▶ [WHAT TO DO]
Every record below needs to be set down exactly. Pictures do not belong in the copy.

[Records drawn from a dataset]
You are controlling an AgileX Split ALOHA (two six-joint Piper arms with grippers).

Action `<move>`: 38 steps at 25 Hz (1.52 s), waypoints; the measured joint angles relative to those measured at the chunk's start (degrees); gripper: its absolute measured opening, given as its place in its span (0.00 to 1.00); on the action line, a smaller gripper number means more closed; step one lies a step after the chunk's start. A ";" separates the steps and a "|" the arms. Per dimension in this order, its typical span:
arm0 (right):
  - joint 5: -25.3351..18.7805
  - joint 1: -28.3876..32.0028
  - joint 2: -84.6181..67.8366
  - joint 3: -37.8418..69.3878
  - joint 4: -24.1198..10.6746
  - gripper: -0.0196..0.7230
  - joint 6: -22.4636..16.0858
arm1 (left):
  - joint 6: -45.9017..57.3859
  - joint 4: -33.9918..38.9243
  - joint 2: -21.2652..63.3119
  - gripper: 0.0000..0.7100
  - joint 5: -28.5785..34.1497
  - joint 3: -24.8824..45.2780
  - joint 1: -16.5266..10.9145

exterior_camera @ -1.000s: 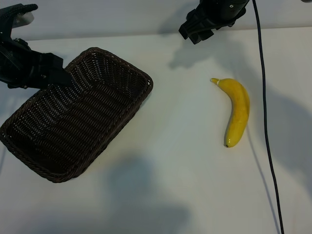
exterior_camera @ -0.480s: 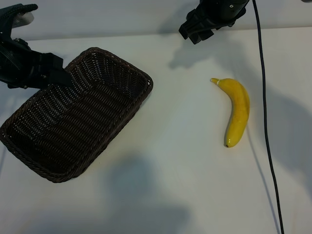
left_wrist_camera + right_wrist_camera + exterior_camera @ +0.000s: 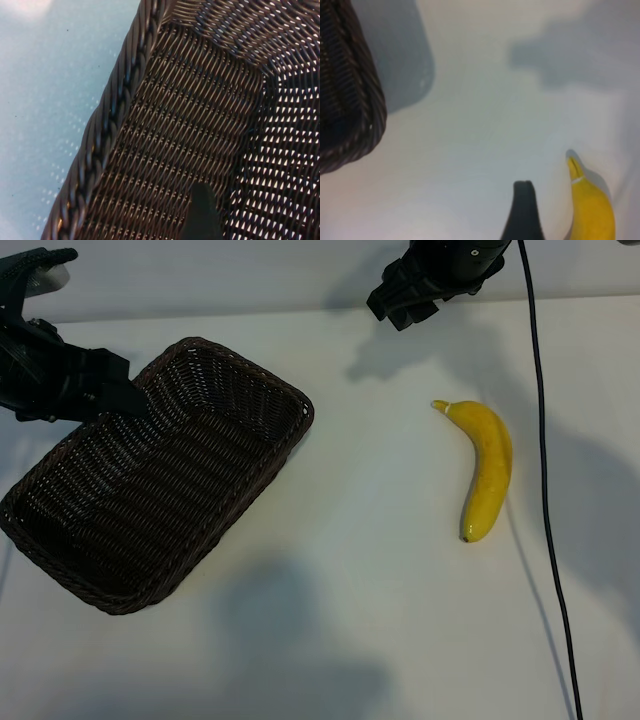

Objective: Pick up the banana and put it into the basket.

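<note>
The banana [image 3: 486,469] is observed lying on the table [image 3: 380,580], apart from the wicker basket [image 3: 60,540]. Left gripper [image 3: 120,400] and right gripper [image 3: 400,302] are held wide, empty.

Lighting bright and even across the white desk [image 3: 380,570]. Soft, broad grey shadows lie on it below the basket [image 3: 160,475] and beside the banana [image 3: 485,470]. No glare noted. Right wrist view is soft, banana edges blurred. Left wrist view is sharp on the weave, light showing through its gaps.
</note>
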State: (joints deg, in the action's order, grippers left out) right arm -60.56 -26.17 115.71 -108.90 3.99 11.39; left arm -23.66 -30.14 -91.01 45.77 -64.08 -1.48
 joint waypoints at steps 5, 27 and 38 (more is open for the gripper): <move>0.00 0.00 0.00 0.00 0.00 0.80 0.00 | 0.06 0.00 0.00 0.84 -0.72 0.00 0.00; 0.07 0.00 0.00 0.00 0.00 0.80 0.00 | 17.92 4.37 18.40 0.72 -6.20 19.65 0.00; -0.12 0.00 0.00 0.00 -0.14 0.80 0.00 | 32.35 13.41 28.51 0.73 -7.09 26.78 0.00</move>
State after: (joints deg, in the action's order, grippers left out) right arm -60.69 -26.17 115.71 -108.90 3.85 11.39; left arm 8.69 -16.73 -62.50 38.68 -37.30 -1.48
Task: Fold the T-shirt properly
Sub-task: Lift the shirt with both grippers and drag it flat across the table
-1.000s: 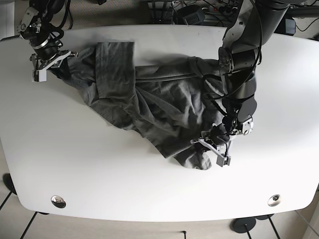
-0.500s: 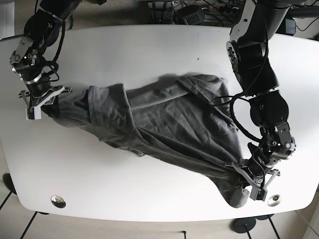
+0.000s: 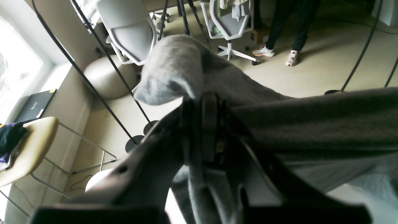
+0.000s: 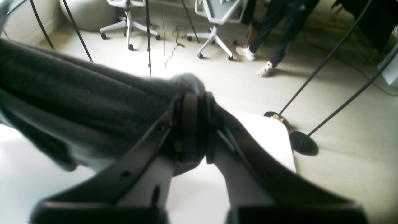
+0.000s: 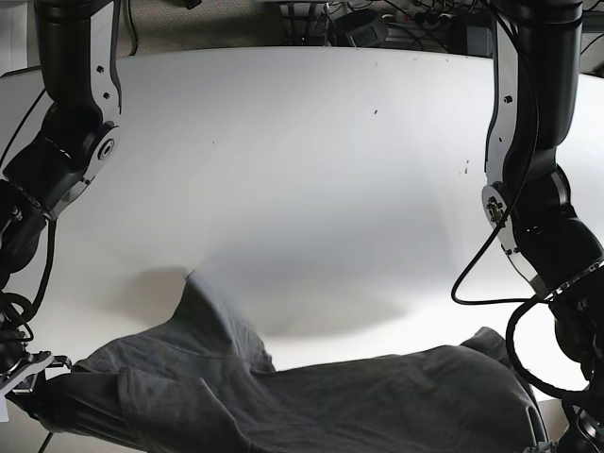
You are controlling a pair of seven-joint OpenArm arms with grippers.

▶ [SOLUTION FOR THIS EXERCISE]
You are controlling an AgileX Split ALOHA (two six-joint Piper arms with grippers).

Action `<move>`: 38 steps at 25 Hz (1.52 s), waypoints; the measured joint angles relative to those measured at the chunk's start (degrees); gripper: its absolute measured opening, given as its place in its span (0.00 to 1.00); on the action line, a smaller gripper number means more closed; step one lies a step after the chunk's start. A ";" separates the steps and a "|" the arms. Per dimension in this order, its typical span:
arm0 (right):
  - joint 5: -25.3351..18.7805
  - joint 1: -28.3876..32.0028
  - joint 2: -84.6181..67.8366
  - joint 3: -37.8418..69.3878
  - joint 4: -24.1198..10.6746
  - gripper: -0.0196..0.7230
  - joint 6: -22.4636..16.0858
arm1 (left):
  - joint 6: -45.9017..57.3859
  - joint 4: -33.9918..38.9243
  - joint 2: -21.2652..63.3119
  - gripper: 0.0000..0.7100
  - joint 5: -28.5785..34.1497
  - joint 3: -24.8824..45.2780
  - joint 1: -16.5266..10.9145

exterior_camera @ -1.000s: 
exterior_camera @ -0.480s: 
left_wrist_camera + right_wrist_camera + exterior_camera @ +0.000s: 

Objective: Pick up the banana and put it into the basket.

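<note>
The banana [image 3: 486,469] is observed lying on the table [image 3: 380,580], apart from the wicker basket [image 3: 60,540]. Left gripper [image 3: 120,400] and right gripper [image 3: 400,302] are held wide, empty.

Lighting bright and even across the white desk [image 3: 380,570]. Soft, broad grey shadows lie on it below the basket [image 3: 160,475] and beside the banana [image 3: 485,470]. No glare noted. Right wrist view is soft, banana edges blurred. Left wrist view is sharp on the weave, light showing through its gaps.
</note>
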State: (joints deg, in the action's order, grippers left out) right arm -60.56 -26.17 115.71 -108.90 3.99 11.39; left arm -23.66 -30.14 -91.01 45.77 -64.08 -1.48
 joint waypoints at steps 5, 27 and 38 (more is open for the gripper): <move>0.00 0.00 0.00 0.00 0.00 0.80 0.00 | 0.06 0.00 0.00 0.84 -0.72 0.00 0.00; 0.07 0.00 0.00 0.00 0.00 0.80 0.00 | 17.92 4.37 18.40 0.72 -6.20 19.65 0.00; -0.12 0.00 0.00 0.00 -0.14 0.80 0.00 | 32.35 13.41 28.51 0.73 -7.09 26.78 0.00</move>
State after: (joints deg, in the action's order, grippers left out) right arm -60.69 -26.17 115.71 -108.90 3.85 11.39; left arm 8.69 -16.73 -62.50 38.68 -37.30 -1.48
Task: Fold the T-shirt properly
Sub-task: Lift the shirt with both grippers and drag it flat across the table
-1.000s: 
-0.500s: 
+0.000s: 
+0.000s: 
+0.000s: 
You are controlling a pair of seven-joint OpenArm arms with grippers.

This completes the required output.